La question, aujourd’hui, pas demain, n’est pas d’attendre que ça passe, de revenir à « la normale », elle est ni plus ni moins de se ménager un monde où les humains puissent se retrouver, où leurs désirs et leurs besoins les plus basiques, la nourriture, un toit, aux plus sociaux, aux plus «humains», le besoin de reconnaissance et d’affiliation, leur désir de participer à la vie et aux décisions de la Cité, soient entendus. Elle nous invite en ce XXI ième siècle à « faire commune ».

 

La question est de définir un espace où nous pourrions continuer de vivre, sans nous laisser accaparer par la peur, ni nous laisser distraire par la pensée magique ou les déconstructions hasardeuses, ni nous faire enfler par l’extension du domaine de la biopolitique, ni nous abandonner davantage à la tentation du repli tribal.

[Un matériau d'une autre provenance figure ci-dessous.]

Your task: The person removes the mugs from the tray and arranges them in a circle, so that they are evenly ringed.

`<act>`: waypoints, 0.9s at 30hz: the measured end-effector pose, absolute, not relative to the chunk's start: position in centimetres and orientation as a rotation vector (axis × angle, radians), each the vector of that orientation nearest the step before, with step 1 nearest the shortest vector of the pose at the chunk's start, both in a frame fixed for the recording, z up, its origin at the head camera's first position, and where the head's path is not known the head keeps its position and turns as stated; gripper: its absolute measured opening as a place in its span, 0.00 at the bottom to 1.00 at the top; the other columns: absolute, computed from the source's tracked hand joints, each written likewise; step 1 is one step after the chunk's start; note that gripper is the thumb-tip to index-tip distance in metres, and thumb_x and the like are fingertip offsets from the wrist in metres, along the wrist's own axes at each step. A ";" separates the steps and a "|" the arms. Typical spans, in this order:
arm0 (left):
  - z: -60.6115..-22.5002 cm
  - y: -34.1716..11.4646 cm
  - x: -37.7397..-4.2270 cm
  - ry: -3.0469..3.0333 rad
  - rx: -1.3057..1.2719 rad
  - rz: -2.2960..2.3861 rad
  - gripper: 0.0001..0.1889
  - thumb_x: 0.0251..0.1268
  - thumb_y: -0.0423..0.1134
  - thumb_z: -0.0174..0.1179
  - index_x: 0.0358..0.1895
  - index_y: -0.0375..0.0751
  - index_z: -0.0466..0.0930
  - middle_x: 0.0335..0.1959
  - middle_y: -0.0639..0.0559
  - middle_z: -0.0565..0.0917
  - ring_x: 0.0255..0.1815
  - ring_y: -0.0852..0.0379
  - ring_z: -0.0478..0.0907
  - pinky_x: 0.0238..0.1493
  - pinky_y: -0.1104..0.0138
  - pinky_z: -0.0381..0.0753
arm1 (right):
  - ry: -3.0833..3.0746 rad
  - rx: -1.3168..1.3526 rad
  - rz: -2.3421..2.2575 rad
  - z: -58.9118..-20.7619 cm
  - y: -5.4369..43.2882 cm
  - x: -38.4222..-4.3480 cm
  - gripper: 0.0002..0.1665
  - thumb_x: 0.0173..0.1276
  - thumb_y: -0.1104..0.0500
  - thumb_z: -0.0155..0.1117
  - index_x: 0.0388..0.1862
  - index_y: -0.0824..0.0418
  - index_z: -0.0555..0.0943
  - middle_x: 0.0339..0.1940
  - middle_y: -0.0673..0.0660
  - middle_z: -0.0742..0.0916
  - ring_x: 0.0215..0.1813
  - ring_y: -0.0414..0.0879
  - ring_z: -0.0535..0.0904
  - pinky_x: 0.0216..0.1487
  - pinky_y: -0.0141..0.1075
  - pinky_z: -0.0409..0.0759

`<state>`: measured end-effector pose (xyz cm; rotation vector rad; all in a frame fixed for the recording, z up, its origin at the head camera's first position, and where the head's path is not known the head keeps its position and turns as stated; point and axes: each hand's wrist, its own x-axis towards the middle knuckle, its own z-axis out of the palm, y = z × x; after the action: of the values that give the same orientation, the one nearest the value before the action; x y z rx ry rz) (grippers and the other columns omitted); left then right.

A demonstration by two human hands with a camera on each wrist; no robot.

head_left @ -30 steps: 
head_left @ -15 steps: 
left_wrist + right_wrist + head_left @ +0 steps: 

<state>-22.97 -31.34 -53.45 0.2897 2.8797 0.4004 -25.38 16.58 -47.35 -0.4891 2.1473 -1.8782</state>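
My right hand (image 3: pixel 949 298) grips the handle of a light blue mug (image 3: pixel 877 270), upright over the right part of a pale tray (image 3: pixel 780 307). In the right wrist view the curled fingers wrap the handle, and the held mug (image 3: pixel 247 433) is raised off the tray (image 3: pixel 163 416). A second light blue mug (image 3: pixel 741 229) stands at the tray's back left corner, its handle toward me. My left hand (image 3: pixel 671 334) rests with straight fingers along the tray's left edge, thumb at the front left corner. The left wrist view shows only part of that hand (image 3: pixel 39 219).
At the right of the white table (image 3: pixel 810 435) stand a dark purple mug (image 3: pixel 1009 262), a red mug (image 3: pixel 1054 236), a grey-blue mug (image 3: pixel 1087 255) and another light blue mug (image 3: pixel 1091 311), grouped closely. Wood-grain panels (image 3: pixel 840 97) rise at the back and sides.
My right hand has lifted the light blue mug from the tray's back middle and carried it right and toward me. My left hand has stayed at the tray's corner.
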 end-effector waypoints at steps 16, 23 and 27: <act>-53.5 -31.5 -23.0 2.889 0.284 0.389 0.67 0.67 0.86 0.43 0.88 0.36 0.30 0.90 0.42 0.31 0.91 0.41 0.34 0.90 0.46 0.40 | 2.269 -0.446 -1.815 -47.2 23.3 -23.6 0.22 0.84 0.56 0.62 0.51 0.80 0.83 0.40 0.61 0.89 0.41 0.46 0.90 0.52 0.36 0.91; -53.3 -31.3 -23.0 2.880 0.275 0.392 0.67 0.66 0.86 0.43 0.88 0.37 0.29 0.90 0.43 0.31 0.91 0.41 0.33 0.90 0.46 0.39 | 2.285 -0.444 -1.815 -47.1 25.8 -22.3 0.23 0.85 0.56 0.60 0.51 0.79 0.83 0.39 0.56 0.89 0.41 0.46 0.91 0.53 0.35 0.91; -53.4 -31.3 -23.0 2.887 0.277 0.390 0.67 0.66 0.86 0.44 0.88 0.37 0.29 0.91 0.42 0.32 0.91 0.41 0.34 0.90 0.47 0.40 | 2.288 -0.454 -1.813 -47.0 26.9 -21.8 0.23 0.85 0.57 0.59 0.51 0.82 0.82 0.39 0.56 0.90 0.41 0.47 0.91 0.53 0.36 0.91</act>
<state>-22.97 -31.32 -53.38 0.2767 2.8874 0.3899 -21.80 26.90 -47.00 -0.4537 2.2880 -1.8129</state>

Elle ne concerne pas que la stratégie de sortie progressive de l’actuelle crise sanitaire, elle commande de se préparer à la diversité des menaces : virales, dans toutes leurs formes, y compris cyber-attaques, etc. mais aussi d’anticiper le pire à venir pour amortir les conséquences des chaos dont nous savons la prévisibilité (crise climatique). La question convoque les enseignements de l’expérience vécue, mais aussi notre sens du défi et la puissance de l’imaginaire. Et notre ambition : s’agit-il de penser le « Jour d’après » ou le « monde d’après » ?

 

On ne va pas sortir de la crise. Autrement dit, il n’y a aura pas d’après. Mais un rappel permanent de nos vulnérabilités, de notre précarité, de la non-durabilité de nos sociétés, comme de la finitude du monde. On ne va passer d’un coup d’un monde écrasé par le désir d’accumulation à un mondé ré-enchanté qui ferait toute sa place à la confiance mutuelle, à l’émancipation et au sublime de la vie. Mais il n’est pas interdit d’y travailler. En faisant avec les paradoxes de la situation et en se défaisant de l’illusion de perspective.

 

"Il n'y a pas de lendemain qui chantent, il n'y a que des aujourd'hui qui bruissent" (Alain Damasio).